Arrangements of the artificial teeth (Vivadent PE and Orthosit PE; Ivoclar Vivadent, Barueri, SP, Brazil) were made on the maxillary and mandibular occlusion wax rims. Both hexagon external implants and O’ring analogs (Conexao Prosthesis System; Aruja, SP, Brazil) were placed in the mandibular stone model, and the analogs were screwed in the impression copy using a resin tray fabricated with an access opening for the impression screws. The stone model with the components was replicated with impression material (Silibor; Classico Dental Products, Sao Paulo, SP, Brazil). After 24h, the impression copy was released from the fixation screws, the implants placed on the silicone mold (Median implant in the mandibular model midline and the lateral implants at a distance of 18 mm of each side), which was used to make the photoelastic model (Araldite; Huntsman, Sao Paulo, SP, Brazil).

The photoelastic model (Figure 1) was submitted to axial occlusal load (10, 20 or 30 kgf) exerted by the maxillary denture in maximum intercuspation with the mandibular overdenture [11,12]. The stress was evaluated in front, and left and right sides of the photoelastic model.

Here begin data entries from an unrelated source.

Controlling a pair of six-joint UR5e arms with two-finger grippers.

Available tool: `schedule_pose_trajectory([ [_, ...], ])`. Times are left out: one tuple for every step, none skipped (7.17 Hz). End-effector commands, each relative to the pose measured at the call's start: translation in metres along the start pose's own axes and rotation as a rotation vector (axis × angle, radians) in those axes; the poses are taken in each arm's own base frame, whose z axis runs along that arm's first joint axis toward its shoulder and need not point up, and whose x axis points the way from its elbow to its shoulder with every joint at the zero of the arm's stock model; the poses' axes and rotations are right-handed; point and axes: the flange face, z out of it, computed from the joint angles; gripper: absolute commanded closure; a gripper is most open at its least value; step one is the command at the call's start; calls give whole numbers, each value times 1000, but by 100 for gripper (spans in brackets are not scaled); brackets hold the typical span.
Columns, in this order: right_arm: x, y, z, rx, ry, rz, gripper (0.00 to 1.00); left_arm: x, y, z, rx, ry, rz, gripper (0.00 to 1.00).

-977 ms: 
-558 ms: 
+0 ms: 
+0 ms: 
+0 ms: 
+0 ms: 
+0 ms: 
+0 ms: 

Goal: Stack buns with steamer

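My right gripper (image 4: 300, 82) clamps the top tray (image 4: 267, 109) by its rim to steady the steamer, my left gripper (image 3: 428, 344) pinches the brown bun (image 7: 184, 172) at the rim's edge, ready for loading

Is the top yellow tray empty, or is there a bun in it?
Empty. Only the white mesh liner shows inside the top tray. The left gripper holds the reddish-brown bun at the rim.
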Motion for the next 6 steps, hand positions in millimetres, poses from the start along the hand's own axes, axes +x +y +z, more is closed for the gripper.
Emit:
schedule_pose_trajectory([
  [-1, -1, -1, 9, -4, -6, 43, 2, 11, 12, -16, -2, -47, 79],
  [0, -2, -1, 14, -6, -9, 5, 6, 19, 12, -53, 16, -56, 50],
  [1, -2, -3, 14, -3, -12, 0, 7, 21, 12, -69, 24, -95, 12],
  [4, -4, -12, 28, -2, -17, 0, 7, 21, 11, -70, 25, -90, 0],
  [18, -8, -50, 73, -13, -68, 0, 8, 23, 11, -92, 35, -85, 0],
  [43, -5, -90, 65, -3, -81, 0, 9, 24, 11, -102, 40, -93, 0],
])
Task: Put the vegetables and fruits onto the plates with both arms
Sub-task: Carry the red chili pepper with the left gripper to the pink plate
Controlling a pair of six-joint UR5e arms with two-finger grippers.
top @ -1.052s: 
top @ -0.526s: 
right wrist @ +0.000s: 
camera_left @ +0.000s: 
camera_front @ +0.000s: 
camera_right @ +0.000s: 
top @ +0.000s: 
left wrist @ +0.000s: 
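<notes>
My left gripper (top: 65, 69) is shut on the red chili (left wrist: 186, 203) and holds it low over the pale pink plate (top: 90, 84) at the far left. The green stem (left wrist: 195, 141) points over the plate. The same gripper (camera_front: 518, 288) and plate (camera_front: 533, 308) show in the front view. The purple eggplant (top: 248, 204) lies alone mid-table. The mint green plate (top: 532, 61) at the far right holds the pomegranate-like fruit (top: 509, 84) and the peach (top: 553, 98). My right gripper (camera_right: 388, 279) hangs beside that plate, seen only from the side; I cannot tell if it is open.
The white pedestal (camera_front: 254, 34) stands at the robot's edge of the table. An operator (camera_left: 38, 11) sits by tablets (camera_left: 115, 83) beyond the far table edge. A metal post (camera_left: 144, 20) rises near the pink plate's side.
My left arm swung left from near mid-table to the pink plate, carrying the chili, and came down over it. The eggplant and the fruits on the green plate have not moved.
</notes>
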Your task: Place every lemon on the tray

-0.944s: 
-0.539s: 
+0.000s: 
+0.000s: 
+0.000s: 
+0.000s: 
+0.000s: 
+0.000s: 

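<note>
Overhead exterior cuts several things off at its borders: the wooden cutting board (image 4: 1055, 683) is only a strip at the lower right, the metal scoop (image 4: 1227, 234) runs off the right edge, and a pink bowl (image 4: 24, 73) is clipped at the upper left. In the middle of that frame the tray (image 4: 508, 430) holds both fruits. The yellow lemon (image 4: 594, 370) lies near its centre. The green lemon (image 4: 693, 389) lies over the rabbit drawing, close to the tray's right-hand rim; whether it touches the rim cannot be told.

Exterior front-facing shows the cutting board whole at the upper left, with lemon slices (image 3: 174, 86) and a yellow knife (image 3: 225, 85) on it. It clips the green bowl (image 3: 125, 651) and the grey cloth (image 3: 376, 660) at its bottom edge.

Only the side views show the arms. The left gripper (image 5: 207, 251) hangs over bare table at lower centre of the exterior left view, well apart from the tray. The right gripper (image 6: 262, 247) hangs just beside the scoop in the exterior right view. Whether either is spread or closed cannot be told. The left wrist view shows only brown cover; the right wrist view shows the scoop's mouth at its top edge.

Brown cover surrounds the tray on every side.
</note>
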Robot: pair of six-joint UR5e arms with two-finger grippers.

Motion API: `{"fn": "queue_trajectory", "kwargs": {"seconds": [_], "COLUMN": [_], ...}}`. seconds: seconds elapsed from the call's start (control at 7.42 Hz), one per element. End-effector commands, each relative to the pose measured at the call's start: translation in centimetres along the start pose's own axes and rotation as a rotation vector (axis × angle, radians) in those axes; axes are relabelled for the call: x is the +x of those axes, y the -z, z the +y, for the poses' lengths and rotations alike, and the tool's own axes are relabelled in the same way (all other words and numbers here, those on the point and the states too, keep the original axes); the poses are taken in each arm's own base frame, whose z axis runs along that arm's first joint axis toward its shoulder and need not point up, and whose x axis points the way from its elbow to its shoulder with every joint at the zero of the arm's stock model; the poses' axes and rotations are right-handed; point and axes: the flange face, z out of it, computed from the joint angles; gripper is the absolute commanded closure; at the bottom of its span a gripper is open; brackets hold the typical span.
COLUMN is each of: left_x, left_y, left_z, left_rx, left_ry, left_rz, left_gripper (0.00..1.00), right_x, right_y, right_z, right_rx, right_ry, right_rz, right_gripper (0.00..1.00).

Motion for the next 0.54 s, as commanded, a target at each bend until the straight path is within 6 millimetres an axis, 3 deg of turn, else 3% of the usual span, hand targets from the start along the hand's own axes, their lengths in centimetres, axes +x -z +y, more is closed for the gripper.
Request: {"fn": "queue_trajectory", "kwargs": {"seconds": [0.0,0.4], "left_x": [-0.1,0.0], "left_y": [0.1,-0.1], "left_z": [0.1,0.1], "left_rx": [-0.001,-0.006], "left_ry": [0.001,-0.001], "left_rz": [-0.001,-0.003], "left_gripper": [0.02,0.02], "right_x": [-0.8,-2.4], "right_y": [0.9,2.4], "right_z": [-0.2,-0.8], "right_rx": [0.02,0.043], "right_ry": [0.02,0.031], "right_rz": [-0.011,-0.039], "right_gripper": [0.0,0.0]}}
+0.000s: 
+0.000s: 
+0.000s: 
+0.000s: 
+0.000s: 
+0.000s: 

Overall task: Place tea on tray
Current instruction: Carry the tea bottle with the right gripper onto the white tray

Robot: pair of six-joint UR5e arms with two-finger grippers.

Axial single loads were also individually exerted on the first right or left molar to verify the alveolar ridge effect in the photoelastic stress, since laterality movements are different in each ridge and influenced by the patient's normal or parafunctional habits.

A circular polariscope (PTH-A-01 model; Federal University of Uberlandia, MG, Brazil) was used for stress analysis and images were taken with digital camera (Canon EOS XSI; New York, NY, USA). The color pattern versus fringe order analysis was made according to the schematic demonstration of the isochromatic fringe order for maximum shear stress using the Fringes program (MatLab environment, Federal University of Uberlandia).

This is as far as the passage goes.